• Data extract:
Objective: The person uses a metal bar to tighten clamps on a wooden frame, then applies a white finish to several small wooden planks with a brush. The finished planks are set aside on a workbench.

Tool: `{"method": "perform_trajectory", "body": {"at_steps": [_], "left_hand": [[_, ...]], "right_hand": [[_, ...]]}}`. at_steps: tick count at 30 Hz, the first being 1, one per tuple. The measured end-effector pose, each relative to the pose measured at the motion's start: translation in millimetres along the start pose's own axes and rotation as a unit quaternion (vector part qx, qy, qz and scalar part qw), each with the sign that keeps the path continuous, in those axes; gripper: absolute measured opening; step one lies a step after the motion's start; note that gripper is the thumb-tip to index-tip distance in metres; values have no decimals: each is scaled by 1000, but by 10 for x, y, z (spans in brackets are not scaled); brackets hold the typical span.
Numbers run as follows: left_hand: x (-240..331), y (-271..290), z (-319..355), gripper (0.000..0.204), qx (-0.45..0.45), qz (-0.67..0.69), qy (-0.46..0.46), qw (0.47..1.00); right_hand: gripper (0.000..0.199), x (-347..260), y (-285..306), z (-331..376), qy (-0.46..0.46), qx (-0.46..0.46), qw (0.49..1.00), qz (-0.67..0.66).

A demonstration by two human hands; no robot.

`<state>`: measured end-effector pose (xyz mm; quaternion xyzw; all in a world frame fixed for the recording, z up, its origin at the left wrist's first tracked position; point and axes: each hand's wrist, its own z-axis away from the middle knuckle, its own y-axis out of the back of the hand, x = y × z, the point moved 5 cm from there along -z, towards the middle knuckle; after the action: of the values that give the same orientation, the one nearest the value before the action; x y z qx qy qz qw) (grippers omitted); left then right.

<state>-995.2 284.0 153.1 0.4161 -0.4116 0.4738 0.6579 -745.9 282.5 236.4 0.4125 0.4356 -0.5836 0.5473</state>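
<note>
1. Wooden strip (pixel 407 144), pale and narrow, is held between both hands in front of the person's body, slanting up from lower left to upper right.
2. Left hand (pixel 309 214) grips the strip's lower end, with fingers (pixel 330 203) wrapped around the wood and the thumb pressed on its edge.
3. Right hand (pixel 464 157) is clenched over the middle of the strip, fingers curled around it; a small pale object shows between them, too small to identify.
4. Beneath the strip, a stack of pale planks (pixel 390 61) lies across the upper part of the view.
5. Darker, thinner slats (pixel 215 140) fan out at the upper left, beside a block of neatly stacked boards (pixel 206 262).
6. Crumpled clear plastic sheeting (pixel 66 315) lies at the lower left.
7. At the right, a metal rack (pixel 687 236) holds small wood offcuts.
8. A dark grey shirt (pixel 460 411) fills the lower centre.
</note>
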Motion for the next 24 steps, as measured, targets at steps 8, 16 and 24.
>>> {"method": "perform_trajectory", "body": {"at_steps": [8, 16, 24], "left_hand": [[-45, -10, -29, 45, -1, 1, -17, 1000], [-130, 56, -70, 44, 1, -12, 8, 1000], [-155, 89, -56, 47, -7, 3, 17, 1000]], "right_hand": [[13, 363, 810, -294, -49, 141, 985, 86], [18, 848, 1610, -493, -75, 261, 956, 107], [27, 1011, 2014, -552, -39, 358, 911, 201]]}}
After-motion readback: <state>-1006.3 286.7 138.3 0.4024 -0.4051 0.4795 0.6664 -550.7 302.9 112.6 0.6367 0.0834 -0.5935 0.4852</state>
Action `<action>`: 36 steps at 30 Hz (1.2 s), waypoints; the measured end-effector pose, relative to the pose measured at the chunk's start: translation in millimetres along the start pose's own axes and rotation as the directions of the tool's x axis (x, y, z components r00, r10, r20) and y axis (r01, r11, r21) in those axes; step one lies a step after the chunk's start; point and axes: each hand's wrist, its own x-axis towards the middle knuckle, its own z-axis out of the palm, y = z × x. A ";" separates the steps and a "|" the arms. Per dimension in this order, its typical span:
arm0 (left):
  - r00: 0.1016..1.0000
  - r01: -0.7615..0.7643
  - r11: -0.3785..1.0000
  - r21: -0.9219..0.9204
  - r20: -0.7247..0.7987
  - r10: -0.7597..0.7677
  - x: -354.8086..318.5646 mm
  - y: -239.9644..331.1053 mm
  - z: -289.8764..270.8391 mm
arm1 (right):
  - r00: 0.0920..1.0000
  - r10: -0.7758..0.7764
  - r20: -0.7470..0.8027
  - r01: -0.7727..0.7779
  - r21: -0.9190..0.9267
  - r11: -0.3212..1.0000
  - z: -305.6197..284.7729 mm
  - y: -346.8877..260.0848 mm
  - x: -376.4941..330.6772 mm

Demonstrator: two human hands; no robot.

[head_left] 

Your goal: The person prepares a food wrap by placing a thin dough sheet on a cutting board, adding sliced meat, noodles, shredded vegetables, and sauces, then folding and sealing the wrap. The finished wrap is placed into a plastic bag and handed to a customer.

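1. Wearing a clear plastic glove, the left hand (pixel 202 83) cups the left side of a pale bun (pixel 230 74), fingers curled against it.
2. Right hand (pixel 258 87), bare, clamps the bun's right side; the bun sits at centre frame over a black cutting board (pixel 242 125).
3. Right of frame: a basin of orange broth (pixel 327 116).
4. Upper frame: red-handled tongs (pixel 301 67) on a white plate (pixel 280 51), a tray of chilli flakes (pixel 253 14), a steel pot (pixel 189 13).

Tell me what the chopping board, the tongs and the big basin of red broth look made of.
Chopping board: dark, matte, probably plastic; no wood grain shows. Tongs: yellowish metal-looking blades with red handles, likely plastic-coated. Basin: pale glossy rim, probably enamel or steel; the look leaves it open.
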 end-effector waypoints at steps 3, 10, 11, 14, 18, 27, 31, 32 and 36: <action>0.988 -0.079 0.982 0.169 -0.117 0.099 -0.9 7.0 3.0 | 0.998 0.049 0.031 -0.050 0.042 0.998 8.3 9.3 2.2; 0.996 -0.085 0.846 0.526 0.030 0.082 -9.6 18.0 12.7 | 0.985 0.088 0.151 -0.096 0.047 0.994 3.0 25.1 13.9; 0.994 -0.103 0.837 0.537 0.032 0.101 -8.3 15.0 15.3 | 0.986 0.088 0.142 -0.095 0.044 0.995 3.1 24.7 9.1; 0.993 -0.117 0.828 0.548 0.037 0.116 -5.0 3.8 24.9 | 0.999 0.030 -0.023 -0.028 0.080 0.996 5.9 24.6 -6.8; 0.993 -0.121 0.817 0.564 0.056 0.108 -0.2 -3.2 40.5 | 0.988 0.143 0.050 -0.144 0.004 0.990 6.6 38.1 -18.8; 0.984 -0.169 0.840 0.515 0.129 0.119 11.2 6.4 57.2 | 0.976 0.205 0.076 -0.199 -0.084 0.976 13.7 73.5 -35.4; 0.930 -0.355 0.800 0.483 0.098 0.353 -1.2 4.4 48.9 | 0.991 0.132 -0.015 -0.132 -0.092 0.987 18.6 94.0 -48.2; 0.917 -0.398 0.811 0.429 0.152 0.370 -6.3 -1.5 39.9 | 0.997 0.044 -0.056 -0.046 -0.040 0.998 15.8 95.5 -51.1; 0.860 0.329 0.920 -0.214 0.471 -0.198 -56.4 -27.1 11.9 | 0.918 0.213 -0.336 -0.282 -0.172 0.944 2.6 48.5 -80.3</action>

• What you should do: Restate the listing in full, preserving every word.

• Response area:
Objective: The person uses a metal bar to tighten clamps on a wooden frame, then applies a white finish to several small wooden planks with a brush. The finished planks are set aside on a workbench.

Tool: `{"method": "perform_trajectory", "body": {"at_steps": [_], "left_hand": [[_, ...]], "right_hand": [[_, ...]]}}`. at_steps: tick count at 30 Hz, the first being 1, one per tuple. The measured end-effector pose, each relative to the pose measured at the motion's start: translation in millimetres along the start pose's own axes and rotation as a unit quaternion (vector part qx, qy, qz and scalar part qw), each with the sign that keeps the path continuous, in those axes; gripper: absolute measured opening; step one lies a step after the motion's start; note that gripper is the thumb-tip to index-tip distance in metres; values have no decimals: each is scaled by 1000, but by 10 for x, y, z (spans in brackets are not scaled); brackets hold the typical span.
Numbers run as follows: left_hand: x (-240..331), y (-271..290), z (-319..355), gripper (0.000..0.204), qx (-0.45..0.45), qz (-0.67..0.69), qy (-0.46..0.46), qw (0.47..1.00); right_hand: gripper (0.000..0.199), x (-347..260), y (-285..306), z (-331..376), qy (-0.46..0.46), qx (-0.46..0.46), qw (0.49..1.00), qz (-0.67..0.66).

A demonstration by two human hands; no robot.

`<state>`: measured end-effector pose (xyz mm; quaternion xyzw; all in a world frame fixed for the recording, z up, its origin at the left wrist's first tracked position; point and axes: each hand's wrist, its own z-axis away from the middle knuckle, its own y-axis out of the back of the hand, x = y × z, the point moved 5 cm from there along -z, towards the middle knuckle; after the action: of the values that give the same orientation, the one nearest the value before the action; x y z qx qy qz qw) (grippers omitted); left then right.

<state>-995.2 284.0 153.1 0.4161 -0.4116 0.4738 0.6579 -745.9 282.5 236.4 0.4125 0.4356 -0.5836 0.5473</state>
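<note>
1. Wooden strip (pixel 407 144), pale and narrow, is held between both hands in front of the person's body, slanting up from lower left to upper right.
2. Left hand (pixel 309 214) grips the strip's lower end, with fingers (pixel 330 203) wrapped around the wood and the thumb pressed on its edge.
3. Right hand (pixel 464 157) is clenched over the middle of the strip, fingers curled around it; a small pale object shows between them, too small to identify.
4. Beneath the strip, a stack of pale planks (pixel 390 61) lies across the upper part of the view.
5. Darker, thinner slats (pixel 215 140) fan out at the upper left, beside a block of neatly stacked boards (pixel 206 262).
6. Crumpled clear plastic sheeting (pixel 66 315) lies at the lower left.
7. At the right, a metal rack (pixel 687 236) holds small wood offcuts.
8. A dark grey shirt (pixel 460 411) fills the lower centre.
</note>
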Motion for the next 24 steps, as measured, targets at steps 8, 16 and 24.
>>> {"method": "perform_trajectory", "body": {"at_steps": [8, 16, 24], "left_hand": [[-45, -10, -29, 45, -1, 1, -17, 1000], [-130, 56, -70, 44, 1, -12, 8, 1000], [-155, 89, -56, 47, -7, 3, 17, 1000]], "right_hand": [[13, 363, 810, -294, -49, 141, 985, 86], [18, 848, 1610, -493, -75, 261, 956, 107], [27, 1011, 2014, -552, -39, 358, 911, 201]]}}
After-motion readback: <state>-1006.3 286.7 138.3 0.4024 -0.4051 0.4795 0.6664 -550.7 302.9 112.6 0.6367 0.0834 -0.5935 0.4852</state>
Action `<action>`: 36 steps at 30 Hz (1.2 s), waypoints; the measured end-effector pose, relative to the pose measured at the chunk's start: translation in millimetres along the start pose's own axes and rotation as the directions of the tool's x axis (x, y, z components r00, r10, r20) and y axis (r01, r11, r21) in those axes; step one lies a step after the chunk's start; point and axes: each hand's wrist, its own x-axis towards the middle knuckle, its own z-axis out of the palm, y = z × x. A ";" separates the steps and a "|" the arms. Per dimension in this order, its typical span:
arm0 (left):
  - r00: 0.1016..1.0000
  - r01: -0.7615..0.7643
  - r11: -0.3785..1.0000
  - r21: -0.9219..0.9204
  - r20: -0.7247..0.7987
  - r10: -0.7597..0.7677
  - x: -354.8086..318.5646 mm
  - y: -239.9644..331.1053 mm
  - z: -289.8764..270.8391 mm
arm1 (right):
  - r00: 0.0920..1.0000
  - r10: -0.7758..0.7764
  - r20: -0.7470..0.8027
  - r01: -0.7727..0.7779
  - r21: -0.9190..0.9267
  - r11: -0.3212..1.0000
  - z: -305.6197..284.7729 mm
  - y: -346.8877..260.0848 mm
  - x: -376.4941..330.6772 mm

Demonstrator: two human hands; no robot.

[head_left] 

Your goal: The person prepares a food wrap by placing a thin dough sheet on a cutting board, adding sliced meat, noodles, shredded vegetables, and sauces, then folding and sealing the wrap. The finished wrap is placed into a plastic bag and handed to a customer.

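1. Wearing a clear plastic glove, the left hand (pixel 202 83) cups the left side of a pale bun (pixel 230 74), fingers curled against it.
2. Right hand (pixel 258 87), bare, clamps the bun's right side; the bun sits at centre frame over a black cutting board (pixel 242 125).
3. Right of frame: a basin of orange broth (pixel 327 116).
4. Upper frame: red-handled tongs (pixel 301 67) on a white plate (pixel 280 51), a tray of chilli flakes (pixel 253 14), a steel pot (pixel 189 13).

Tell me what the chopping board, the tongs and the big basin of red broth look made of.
Chopping board: dark, matte, probably plastic; no wood grain shows. Tongs: yellowish metal-looking blades with red handles, likely plastic-coated. Basin: pale glossy rim, probably enamel or steel; the look leaves it open.
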 end-effector waypoints at steps 3, 10, 11, 14, 18, 27, 31, 32 and 36: <action>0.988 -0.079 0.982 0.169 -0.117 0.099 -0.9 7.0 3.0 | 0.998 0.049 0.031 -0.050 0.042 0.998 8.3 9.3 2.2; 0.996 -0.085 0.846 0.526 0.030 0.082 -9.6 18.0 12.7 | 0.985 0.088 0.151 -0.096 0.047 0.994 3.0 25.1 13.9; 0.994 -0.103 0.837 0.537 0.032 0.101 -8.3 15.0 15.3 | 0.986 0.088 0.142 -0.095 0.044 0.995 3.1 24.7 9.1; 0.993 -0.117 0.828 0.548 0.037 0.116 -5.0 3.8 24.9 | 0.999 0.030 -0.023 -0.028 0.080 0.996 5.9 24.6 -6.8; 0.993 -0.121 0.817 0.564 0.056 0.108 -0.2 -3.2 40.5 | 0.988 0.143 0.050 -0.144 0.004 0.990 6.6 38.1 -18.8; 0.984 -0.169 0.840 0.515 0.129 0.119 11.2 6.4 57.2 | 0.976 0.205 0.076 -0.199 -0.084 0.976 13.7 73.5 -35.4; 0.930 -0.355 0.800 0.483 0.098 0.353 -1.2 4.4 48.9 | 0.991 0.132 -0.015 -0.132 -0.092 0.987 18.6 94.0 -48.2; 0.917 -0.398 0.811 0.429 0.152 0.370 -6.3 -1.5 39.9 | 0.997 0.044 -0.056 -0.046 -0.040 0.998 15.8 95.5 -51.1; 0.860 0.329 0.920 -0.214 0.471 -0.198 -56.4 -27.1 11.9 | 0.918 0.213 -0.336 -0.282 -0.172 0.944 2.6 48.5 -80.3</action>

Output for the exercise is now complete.